Back to the Future

Back to the Future

Courtesy General Motors

In the mid-1940s, General Motors (GM) wanted to expand its research and design operations, but needed more space than downtown Detroit could accommodate. Led by Harley Earl—the first automotive executive to hold the title of Vice President of Design—the company laid out ambitious plans for its new Technical Center, purchasing 710 acres of farmland in the Detroit suburb of Warren, Michigan.

They hired the firm lead by Finnish-American architect Eliel Saarinen to design the campus. When he died before the design was complete, GM decided to stick with the relatively small firm, now under the leadership of Eliel’s son, the young and unproven Eero Saarinen.

Earl wanted a designer that would represent GM as a forward-thinking company. He got that and more with Saarinen, who designed the 1.1-square-mile campus in the International Style, distinguished by rectilinear buildings, smooth surfaces,  and more than 19,000 employees.

Just as Eero Saarinen’s midcentury campus for GM is granted landmark status, the company embarks on a renovation of the iconic Technical Center and plans for a new IT facility.

The campus is an architectural masterpiece, and it was designated a National Historic Landmark in 2014 by the U.S. Department of the Interior. Since the grand opening in 1956, however, the campus has remained largely closed to the public due to the secretive nature of researching and designing the next generation of GM automobiles.

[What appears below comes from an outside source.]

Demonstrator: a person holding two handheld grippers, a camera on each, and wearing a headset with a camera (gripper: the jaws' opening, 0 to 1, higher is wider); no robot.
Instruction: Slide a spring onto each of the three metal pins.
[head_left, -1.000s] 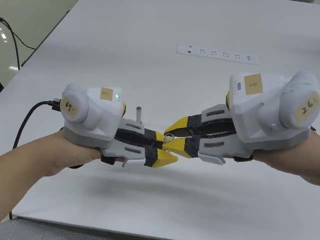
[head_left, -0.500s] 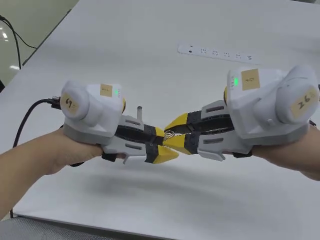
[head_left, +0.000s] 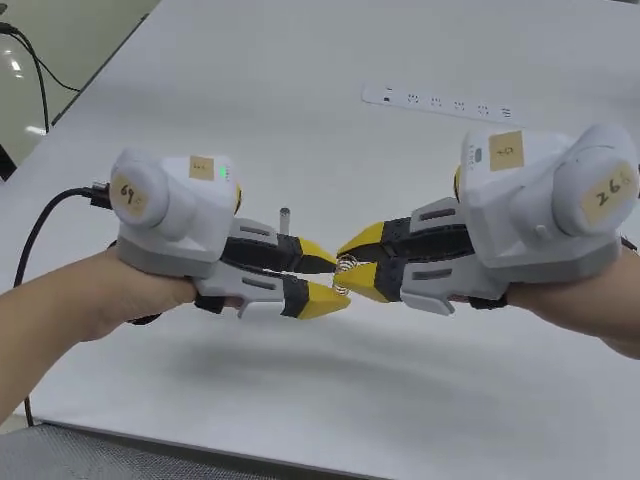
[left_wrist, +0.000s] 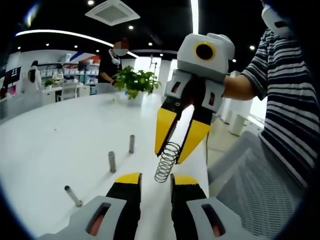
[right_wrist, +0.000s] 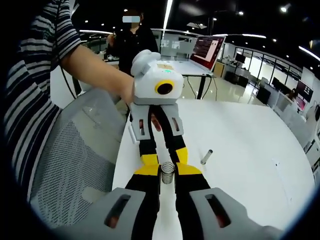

“When you consider the enormity of this campus and its importance to architectural history, it’s not a very well-told story,” said Susan Skarsgard, design manager at GM.

In May, GM began a $1 billion dollar renovation of the Technical Center, rescuing architecturally significant features from flood damage from 2014—the very year that the campus was designated a national landmark. GM will also build a new IT center to accommodate 2,600 new employees, among other upgrades, over the next three years.

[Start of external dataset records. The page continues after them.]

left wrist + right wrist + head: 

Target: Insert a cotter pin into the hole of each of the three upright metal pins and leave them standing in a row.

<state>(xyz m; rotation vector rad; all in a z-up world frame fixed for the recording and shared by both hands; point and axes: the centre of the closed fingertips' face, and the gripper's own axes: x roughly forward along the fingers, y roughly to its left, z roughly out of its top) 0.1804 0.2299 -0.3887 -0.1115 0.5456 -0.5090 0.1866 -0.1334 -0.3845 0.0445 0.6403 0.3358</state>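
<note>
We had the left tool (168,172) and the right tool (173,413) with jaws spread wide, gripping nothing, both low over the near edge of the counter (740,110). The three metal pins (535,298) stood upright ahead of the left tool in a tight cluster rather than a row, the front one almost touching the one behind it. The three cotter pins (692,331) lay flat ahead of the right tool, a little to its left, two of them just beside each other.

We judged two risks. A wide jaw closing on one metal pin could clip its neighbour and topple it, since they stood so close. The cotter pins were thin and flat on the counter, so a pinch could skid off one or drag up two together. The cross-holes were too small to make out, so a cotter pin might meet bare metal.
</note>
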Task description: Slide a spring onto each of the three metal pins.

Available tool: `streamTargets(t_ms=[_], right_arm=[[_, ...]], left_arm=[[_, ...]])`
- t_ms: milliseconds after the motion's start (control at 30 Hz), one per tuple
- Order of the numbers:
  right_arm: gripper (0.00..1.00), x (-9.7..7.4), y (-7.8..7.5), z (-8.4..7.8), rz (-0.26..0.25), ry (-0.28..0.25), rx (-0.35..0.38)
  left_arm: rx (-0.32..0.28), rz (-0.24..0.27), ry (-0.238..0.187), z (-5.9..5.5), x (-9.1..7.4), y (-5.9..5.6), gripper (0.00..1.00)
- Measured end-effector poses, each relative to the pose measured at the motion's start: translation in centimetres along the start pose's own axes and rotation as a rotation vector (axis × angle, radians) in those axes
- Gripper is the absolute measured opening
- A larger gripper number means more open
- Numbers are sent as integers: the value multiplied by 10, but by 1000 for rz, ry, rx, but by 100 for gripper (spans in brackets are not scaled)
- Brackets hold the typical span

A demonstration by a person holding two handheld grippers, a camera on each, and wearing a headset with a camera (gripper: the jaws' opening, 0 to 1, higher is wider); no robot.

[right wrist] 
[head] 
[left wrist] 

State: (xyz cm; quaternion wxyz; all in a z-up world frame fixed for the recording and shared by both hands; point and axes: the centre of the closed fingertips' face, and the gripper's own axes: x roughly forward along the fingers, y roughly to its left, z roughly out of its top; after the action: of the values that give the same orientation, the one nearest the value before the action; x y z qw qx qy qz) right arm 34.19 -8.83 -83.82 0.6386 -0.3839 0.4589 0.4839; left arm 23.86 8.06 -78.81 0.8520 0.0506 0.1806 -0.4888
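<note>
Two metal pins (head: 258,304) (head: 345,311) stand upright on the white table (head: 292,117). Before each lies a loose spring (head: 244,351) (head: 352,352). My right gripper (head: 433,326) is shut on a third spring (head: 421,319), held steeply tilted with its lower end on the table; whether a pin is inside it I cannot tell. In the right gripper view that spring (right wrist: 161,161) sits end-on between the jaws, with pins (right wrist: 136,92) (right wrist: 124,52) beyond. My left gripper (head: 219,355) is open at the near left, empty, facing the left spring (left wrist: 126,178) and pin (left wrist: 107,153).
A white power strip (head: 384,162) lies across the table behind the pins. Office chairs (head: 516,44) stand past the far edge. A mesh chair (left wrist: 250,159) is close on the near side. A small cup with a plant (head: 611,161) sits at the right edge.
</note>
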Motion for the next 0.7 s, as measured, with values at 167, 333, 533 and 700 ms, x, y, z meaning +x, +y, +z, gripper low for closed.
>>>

Saarinen believed in total design cohesion, that everything should be built for its next larger context—a chair for a room, a room for a building, a building for a complex. This concept is elegantly instituted through modular design around the campus, resulting in a geometry that every space and object abides to or at least acknowledges. Buildings, offices, windows, desks, the steps of a staircase, ceiling panels, and even the main lake all conform to a five-foot module.

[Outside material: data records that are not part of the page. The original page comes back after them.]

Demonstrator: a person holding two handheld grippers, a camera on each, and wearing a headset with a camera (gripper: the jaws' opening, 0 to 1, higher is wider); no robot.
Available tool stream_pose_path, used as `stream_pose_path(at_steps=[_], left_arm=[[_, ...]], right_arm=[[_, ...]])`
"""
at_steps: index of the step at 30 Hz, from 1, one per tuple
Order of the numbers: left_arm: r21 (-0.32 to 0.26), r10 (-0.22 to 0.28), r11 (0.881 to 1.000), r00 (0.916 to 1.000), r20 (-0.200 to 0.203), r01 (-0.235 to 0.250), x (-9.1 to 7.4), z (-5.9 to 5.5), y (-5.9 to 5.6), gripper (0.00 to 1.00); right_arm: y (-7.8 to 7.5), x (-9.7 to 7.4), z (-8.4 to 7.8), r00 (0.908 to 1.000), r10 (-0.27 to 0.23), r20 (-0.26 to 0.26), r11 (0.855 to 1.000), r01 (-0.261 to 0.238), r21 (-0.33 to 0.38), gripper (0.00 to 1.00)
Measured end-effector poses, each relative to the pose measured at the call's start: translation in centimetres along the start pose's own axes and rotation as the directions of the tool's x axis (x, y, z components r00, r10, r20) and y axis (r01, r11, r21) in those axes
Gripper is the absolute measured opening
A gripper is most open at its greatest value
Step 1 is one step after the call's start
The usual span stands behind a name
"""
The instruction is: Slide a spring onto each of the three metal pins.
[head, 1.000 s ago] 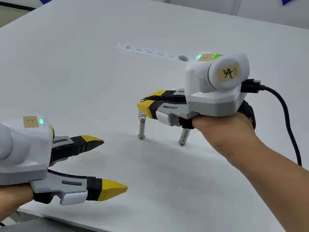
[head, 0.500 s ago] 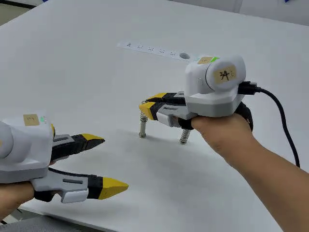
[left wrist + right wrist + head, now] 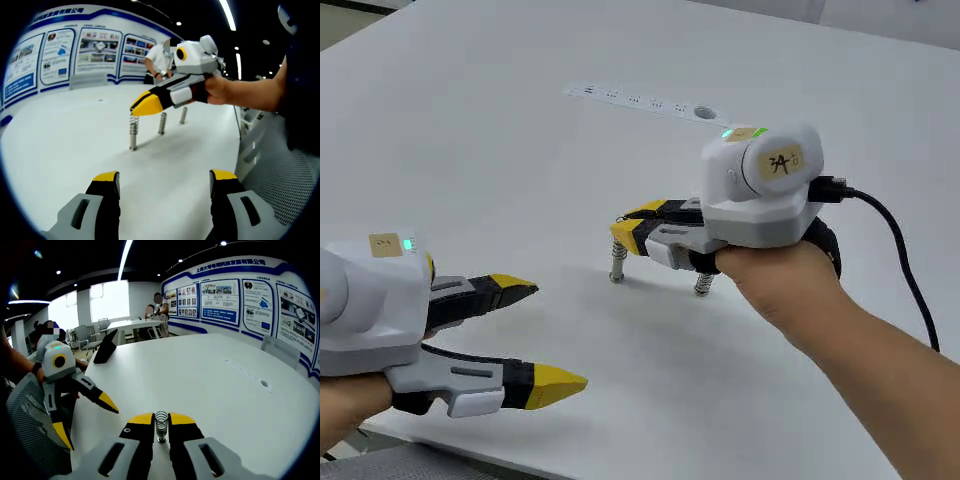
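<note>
Head view — right tongs (image 3: 623, 228) clenched on spring (image 3: 161, 424); left tongs (image 3: 550, 335) agape near table (image 3: 620, 420) edge.

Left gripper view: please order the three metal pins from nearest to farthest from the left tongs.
1. Grey metal pin on the left, its coiled wire spring between the right tongs.
2. Middle grey pin.
3. Grey pin on the right, farthest back.

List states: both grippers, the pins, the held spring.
left gripper, open, empty
right gripper, shut on spring
spring, on first pin's upper part
first pin, upright
second pin, upright, own spring on it
third pin, upright, spring unclear
</note>
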State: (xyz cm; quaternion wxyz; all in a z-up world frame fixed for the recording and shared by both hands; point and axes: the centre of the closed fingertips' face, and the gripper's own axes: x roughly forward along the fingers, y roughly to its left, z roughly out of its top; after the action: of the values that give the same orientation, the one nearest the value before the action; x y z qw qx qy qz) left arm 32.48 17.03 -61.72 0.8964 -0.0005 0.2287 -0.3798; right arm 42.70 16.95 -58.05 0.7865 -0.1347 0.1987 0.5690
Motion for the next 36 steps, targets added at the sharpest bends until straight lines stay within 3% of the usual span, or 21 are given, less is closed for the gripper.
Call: stream_pose_path(at_steps=[23,36], left_arm=[[-0.004,0.001,1.0,1.0,0.0,-0.001,0.0,-0.1,0.1,0.74],[-0.003,0.0,1.0,1.0,-0.002,0.0,0.1,-0.1,0.0,0.74]], right_arm=[[0.0,1.5,-2.5,0.9964,0.003,-0.084,0.999,-0.006,-0.038,0.12],[-0.1,1.5,-3.4,0.9928,0.004,-0.12,0.999,-0.009,-0.036,0.12]])
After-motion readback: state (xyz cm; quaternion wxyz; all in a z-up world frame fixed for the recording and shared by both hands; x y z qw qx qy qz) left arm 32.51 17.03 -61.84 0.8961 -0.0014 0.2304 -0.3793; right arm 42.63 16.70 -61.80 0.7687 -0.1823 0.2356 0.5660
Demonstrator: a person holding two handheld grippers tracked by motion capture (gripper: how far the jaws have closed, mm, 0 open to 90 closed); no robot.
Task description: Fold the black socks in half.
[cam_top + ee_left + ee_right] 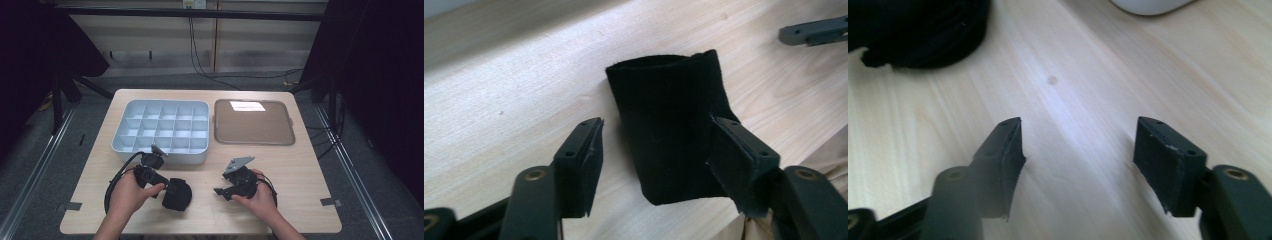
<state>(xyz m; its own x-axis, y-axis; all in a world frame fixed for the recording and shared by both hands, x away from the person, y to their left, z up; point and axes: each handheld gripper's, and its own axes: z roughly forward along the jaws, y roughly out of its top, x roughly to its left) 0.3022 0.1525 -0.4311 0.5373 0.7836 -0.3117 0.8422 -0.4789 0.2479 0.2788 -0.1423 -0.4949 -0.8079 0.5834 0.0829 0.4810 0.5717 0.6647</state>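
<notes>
Near the front edge of the tabletop (300,165), left of centre, a black cloth roll (177,194) sat between the spread jaws of the left tool (654,145), touching one. The right tool (223,191) stood apart too, empty, just beside it.

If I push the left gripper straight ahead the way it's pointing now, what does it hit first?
Most likely the black fabric piece: it already sits between the open jaws of the left gripper, close to one jaw. Beyond it lies bare table.
</notes>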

Beautiful irregularities stand out against the hard geometry of rectangles. Many of the complex’s walls are made out of eye-catching glazed brick, which has both a machine-like sheen and a handmade touch as countless small blemishes create variations in color. Saarinen also commissioned numerous works of art, such as Harry Bertoia’s Textured Screen, made of bronzed sheet metal, and Gwen Lux’s Power and Direction, an abstract sculpture reminiscent of the Buick Y-Job, designed by Earl as the industry’s first concept car. Kevin Roche’s spiral staircase in the Research & Design Administration Building is a wonder of physics. Built from Norwegian granite slabs totaling over 25 tons, the staircase appears suspended, somehow held together by the tension of thin, stainless steel spokes connected at its base.

The eye never tires at the Technical Center, whether it settles on any of the inviting lobbies with canopies extending over plazas or the Design Dome, an auditorium whose aluminum exterior is thinner than an eggshell.